During the first evening of the workshop, Snaith explained the “three walls,” or barriers between the actors and the audience in standard theatre performances.

“Immersive theatre is different because it is trying to break down those barriers,” she said. “And that can happen in many different ways. Having the audience in the performance space, they are able to wander around. Sometimes they are guided, and sometimes they are free to explore that space, or be a working part of the performance.”

Lo, Santos and Villarreal worked with Snaith to develop the skits and the genre of music for the opening scene. The result was eight skits for an audience to walk through, with no clues of what the experience would be. During the second workshop, Snaith created a soundtrack and light show, and provided props for each scene.

Immersive theatre can incorporate an audience of multiple people, Snaith said, but this show was designed for one audience member at a time to create a more personal experience.

Upon entry into the Black Box Theater, the audience member was guided by the actors onstage and immersed into the first scene: a breakup. One actor says the opening line, accusing the audience member of cheating in this fictional relationship, which prompts the audience member to play along.

Villarreal said this was her first immersive theatre experience, having participated in one-act plays in high school theatre. After the show, she said she was glad to experience something new.  

“I learned that you don’t need much to make a good show,” she said. “You just need the will to act, a few props and a lot of passion.”

A college student interacts with a professor during an immersive theatre performance.
Victoria Villarreal interacts with Dr. David Donkor, associate professor and program director for the Master of Arts in Performance Studies. Photo by Bailey Brown.

Lo said she learned how to work with a director and how to work as a team. After just two nights of rehearsals, she said they put on a great performance. 

“It was a whole new experience because this is my first time for immersive theatre, and I learned so much,” she said. “I am really proud of how well we did.”

Santos said her favorite part of the experience was creating ideas within the performance. During rehearsals and during the final performance, they all began to build off each other and work together, she said. 

“Something that started off as an OK idea ended up becoming really great at the end,” she said. “The hardest part of it all had to be the flexibility in the improv. I have done acting before, but I am very used to sticking with a script. So having to think off the top of your head and do things based off how the audience reacts is super different, but was a lot of fun.”

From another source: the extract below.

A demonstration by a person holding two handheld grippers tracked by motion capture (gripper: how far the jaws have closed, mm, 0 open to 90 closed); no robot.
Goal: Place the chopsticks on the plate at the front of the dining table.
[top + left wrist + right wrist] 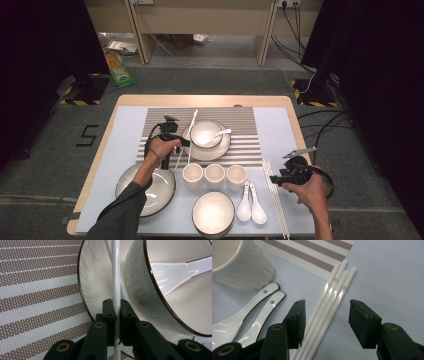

Santos said she learned to take the audience into consideration, noting that in regular theatre, the audience is not fully a part of the performance. Immersive theatre changes that.

“This was a good way to bring the audience into the performance and have them fully appreciate and understand the process that we have to go through to put a show on like this,” she said.

Pruth Kothavale, an Engineering Management graduate student, was among the audience members. He said once he entered the venue, he had no idea what was going to happen.

“I soon realized it was a story where I was just going to tag along, and I became a much bigger part of it,” he said after the show. “Seeing them improvise in the moment, based on how I responded, was impressive. I really liked that.”

Snaith said all three performers would be able to take what they learned from the experience and apply it to their everyday lives or their future careers.

“For Victoria and Yuna as Visualization students, I think this is an interesting dive into an artistic perspective of theatre for them,” Snaith said. “They were talking about how illustration, which is very different to theatre, is three-dimensional. But by thinking artistically, this is something they can carry into their visualization work. For Joslynne, as a student from Zoology, she told me this rekindled her love of theatre and gave her a creative outlet. I am grateful to have been part of this with them because it refined something they all loved.”